Así llegaron hasta las puertas de la cárcel del Santo Oficio sin haber encontrado en las calles a una sola persona.

Blanca fue encerrada en un estrechísimo calabozo, en donde no había ni una silla, ni un banco, ni nada, ni siquiera un montón de paja.

La pobre joven se sentó en el suelo y comenzó a llorar con desesperación.

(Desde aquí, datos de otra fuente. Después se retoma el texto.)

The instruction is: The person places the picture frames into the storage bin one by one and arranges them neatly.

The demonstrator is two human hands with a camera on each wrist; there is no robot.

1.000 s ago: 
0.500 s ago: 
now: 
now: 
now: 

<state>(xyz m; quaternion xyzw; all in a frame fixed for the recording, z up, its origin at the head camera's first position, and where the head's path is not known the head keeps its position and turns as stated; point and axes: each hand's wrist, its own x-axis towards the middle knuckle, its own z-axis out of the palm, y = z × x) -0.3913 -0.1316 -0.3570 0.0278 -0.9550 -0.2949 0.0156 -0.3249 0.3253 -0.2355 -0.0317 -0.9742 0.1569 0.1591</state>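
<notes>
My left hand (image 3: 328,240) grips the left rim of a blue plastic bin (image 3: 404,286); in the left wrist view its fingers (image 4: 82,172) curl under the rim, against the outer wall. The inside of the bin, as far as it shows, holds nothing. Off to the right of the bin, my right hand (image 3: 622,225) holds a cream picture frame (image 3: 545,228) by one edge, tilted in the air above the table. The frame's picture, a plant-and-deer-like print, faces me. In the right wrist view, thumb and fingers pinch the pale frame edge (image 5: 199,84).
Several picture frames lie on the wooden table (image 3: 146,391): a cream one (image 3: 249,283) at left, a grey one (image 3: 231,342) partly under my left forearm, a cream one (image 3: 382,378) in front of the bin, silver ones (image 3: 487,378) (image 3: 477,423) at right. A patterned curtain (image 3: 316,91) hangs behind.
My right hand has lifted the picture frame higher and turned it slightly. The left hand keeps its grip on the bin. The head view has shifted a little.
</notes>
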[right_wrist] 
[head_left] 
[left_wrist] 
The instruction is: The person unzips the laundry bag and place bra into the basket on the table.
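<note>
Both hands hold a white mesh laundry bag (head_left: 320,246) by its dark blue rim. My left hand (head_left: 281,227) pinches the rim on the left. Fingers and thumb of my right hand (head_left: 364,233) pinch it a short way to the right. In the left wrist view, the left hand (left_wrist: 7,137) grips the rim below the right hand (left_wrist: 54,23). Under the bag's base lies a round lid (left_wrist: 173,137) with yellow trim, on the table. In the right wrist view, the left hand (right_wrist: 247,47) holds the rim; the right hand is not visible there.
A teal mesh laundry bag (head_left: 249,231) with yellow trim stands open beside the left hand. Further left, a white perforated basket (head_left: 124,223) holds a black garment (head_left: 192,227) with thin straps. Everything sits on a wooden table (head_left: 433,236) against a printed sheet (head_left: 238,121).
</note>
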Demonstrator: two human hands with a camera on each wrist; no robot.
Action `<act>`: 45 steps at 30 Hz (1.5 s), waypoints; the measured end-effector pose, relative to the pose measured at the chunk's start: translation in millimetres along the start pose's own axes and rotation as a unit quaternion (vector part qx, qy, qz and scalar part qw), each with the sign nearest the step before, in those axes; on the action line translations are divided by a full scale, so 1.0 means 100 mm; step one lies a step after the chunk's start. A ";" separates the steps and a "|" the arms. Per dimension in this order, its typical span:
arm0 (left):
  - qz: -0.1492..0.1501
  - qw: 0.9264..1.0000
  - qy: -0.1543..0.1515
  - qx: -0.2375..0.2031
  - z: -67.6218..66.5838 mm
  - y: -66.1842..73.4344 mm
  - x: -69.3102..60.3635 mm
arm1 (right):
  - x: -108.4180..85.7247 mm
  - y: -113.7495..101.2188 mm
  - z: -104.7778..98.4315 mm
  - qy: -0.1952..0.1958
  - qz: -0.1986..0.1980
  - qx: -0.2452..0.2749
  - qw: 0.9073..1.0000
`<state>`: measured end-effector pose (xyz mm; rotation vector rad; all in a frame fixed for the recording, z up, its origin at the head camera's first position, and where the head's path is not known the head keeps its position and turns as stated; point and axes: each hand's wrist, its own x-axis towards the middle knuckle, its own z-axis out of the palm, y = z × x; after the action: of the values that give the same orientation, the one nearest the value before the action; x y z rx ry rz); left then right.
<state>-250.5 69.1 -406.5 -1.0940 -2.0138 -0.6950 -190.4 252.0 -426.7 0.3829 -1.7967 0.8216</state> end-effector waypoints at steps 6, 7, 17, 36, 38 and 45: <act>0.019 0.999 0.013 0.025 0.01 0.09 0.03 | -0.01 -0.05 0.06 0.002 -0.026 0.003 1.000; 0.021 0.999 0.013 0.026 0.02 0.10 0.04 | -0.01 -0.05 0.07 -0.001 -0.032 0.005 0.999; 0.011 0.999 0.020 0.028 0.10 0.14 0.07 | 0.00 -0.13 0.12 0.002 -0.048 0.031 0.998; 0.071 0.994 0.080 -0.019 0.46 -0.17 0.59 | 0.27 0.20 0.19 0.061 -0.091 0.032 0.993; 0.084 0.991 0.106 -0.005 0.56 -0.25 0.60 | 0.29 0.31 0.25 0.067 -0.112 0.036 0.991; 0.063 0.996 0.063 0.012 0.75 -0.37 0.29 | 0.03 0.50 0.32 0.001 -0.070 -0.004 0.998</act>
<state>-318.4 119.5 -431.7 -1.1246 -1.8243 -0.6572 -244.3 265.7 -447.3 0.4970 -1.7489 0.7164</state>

Los curas, los vicarios y todos los clérigos de la ciudad de México aplaudieron y publicaron a porfía la excomunión del virrey y de los oidores; volvió a tocarse el entredicho y volvió la alarma y la inquietud en la ciudad.

Con la salida del Arzobispo quedó necesariamente como centro de toda la conspiración don Pedro de Vergara Gaviria, y ya con el pretexto de la excomunión se propagaba más descaradamente el fuego de la rebelión.

Los pasquines y los libelos infamatorios llovían por todas partes; en las esquinas, en las puertas de Catedral, en las de palacio y en las mismas casas de los oidores. Don Pedro de Vergara Gaviria les animaba y les exaltaba.

Pero el último paso que faltaba por dar era dividir a la Audiencia del virrey y hacer que chocasen entre sí, y don Pedro de Vergara comprendió que aquello era muy fácil.

Los oidores que habían decretado las medidas extremas tomadas contra el Arzobispo estaban espantados de su obra. La excomunión y el entredicho hahían hecho en ellos un efecto terrible, y don Pedro de Vergara Gaviria tuvo muy poco trabajo para convencerles y arrancarles la revocación del auto dado contra el Arzobispo y la orden para que éste pudiera volver a la ciudad. Pero el virrey no dormía. Inflexible en sus resoluciones y convencido de que la vuelta del Arzobispo sería para él un golpe terrible, entró a la Audiencia con objeto de impedir la publicación del auto en que se mandaba volver al Arzobispo, pero era ya tarde. Don Pedro de Vergara había hecho extender del auto dos ejemplares originales, uno que se quedó en la Audiencia y otro que tuvo él cuidado de llevarse; y cuando el marqués de Gelves se presentó en la Audiencia ya don Pedro de Vergara Gaviria se había retirado.

El virrey, furioso, declaró que aquel auto y aquella orden en que se mandaba volver al Arzobispo debían de haberse consultado con él, y debían haber sido dados con su acuerdo porque se trataba de un negocio importante a la gobernación del reino, en la que él era el solo competente y de la cual era el solo responsable.

Los oidores se disculparon, pero no quisieron ya volver a revocar la orden en que se mandaba regresar al Arzobispo.

El virrey declaró formalmente presos en palacio a los tres oidores y a dos de los relatores de la Audiencia.